EXERCISE DIRECTIONS:
Print every line of the listing below, starting with the line that holds "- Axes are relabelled" and going on through the line that holds "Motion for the", both included, and print nothing else.

^^^^^^^^

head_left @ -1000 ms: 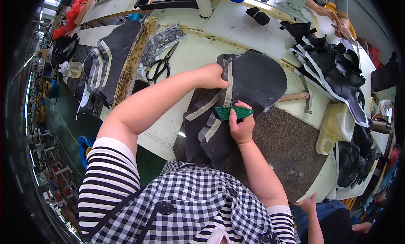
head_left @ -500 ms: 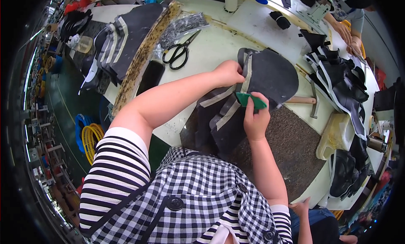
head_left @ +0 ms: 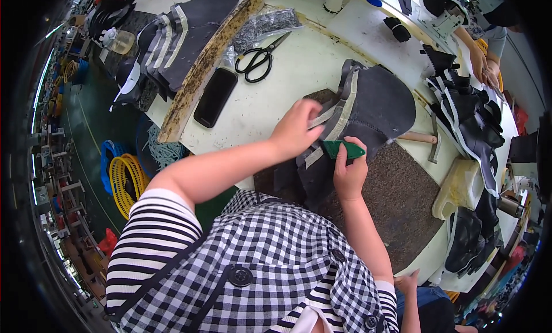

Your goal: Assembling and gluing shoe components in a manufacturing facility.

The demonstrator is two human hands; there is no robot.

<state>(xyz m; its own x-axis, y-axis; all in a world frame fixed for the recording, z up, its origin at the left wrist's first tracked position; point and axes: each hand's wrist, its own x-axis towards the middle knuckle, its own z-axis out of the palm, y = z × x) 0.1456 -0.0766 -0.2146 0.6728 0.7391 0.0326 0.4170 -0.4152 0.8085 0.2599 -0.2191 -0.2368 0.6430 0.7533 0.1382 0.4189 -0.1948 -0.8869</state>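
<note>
A stack of black leather pieces with grey strips [head_left: 374, 103] lies on the white worktable [head_left: 287, 68], partly over a dark brown mat [head_left: 397, 201]. My left hand [head_left: 296, 129] presses down on a grey strip at the stack's near left edge. My right hand [head_left: 348, 172] is closed around a small green tool [head_left: 344, 149], whose tip rests on the leather just right of my left hand.
Black scissors [head_left: 259, 58], a black phone [head_left: 214, 96] and a wooden board [head_left: 210, 62] lie to the left. A hammer [head_left: 425, 139] lies right of the stack. More black pieces [head_left: 471, 120] are piled at the right, where another person's hands [head_left: 483, 65] work.
The view has shifted so the table sits lower and more left. My left hand slid down the grey strip toward me. My right hand still holds the green tool against the leather.
</note>
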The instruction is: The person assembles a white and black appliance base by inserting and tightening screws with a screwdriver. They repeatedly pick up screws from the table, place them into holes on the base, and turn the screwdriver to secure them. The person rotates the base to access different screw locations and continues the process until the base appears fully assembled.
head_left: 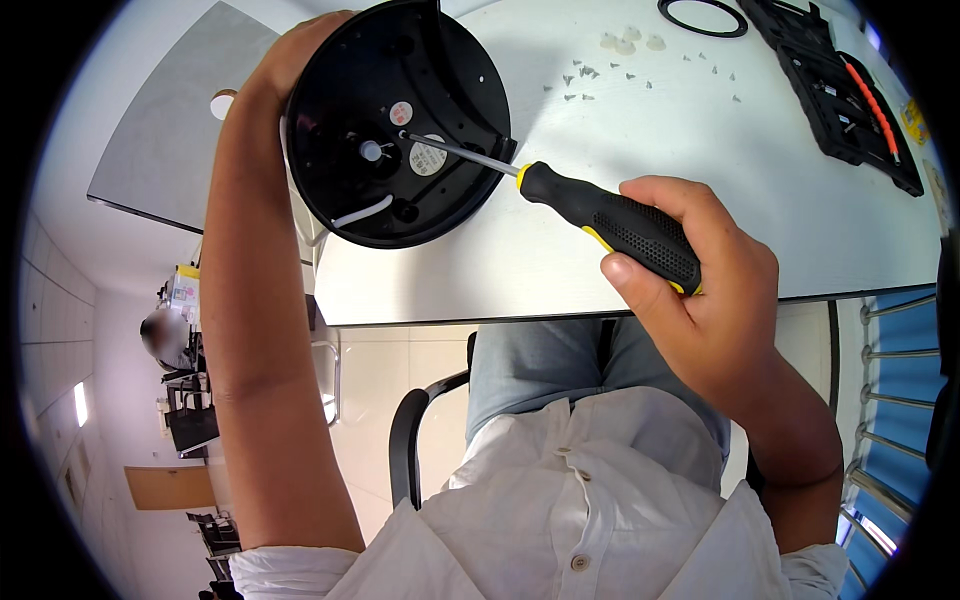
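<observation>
Hands (715, 250) hold dimpled screwdriver (570, 200), glossy round housing (355, 110).

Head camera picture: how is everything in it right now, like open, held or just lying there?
Black round housing: open side facing the camera
Screwdriver: held, tip inside the housing
Right hand: closed around the screwdriver's handle
Left hand: at the housing's edge, fingers mostly hidden
Tool case: open on the white table
Black ring: lying flat
Small grey pieces: loose, scattered
Whitish pieces: loose, clustered
</observation>
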The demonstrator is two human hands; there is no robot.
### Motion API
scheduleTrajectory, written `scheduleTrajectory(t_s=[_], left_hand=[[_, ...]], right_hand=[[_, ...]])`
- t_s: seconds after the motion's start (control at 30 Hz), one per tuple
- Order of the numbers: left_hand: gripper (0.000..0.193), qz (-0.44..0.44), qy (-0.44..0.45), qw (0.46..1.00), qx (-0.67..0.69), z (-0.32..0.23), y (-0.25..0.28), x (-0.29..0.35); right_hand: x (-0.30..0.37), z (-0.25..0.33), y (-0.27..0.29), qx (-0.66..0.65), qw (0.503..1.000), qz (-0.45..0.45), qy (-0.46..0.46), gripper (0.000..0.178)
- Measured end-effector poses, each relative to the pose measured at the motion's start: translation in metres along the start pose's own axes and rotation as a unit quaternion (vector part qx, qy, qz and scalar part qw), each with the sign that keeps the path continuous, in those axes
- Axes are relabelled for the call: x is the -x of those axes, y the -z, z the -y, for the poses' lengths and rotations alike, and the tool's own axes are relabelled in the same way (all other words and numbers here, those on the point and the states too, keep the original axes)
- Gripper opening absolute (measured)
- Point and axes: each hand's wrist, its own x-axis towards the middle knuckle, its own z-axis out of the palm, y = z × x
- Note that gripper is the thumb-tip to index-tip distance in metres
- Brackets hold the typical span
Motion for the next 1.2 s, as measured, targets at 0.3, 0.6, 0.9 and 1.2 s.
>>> scheduleTrajectory(t_s=[0.3, 0.6, 0.9, 1.2], left_hand=[[0.036, -0.038, -0.035, 0.993, -0.105, -0.001, 0.002, 0.001], [0.043, -0.232, -0.013, 0.956, -0.182, 0.023, 0.026, 0.031], [0.079, -0.259, -0.183, 0.948, 0.03, -0.022, -0.061, 0.14], [0.078, -0.242, -0.192, 0.948, 0.082, -0.011, -0.064, 0.165]], right_hand=[[0.028, -0.028, 0.038, 0.099, 0.986, -0.086, 0.1, 0.037], [0.013, -0.07, 0.087, 0.222, 0.973, 0.065, 0.013, 0.042], [-0.008, -0.092, 0.083, 0.342, 0.936, 0.077, 0.012, 0.038], [-0.032, -0.059, 0.002, 0.281, 0.956, 0.043, 0.071, 0.071]])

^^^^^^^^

WRITTEN SOLUTION:
- Axes are relabelled for the call: x is the -x of those axes, y the -z, z the -y, for the poses' lengths and rotations alike, and the tool's own axes are relabelled in the same way (all other words and numbers here, those on the point and the states too, keep the original axes)
- Gripper opening absolute (measured)
- Point and axes: each hand's wrist, its own x-axis towards the middle knuckle, its own z-axis out of the palm, y = z × x
- Note that gripper is the thumb-tip to index-tip distance in metres
- Brackets hold the typical span
Motion for the next 1.2 s, as measured, targets at 0.3, 0.6, 0.9 and 1.2 s.

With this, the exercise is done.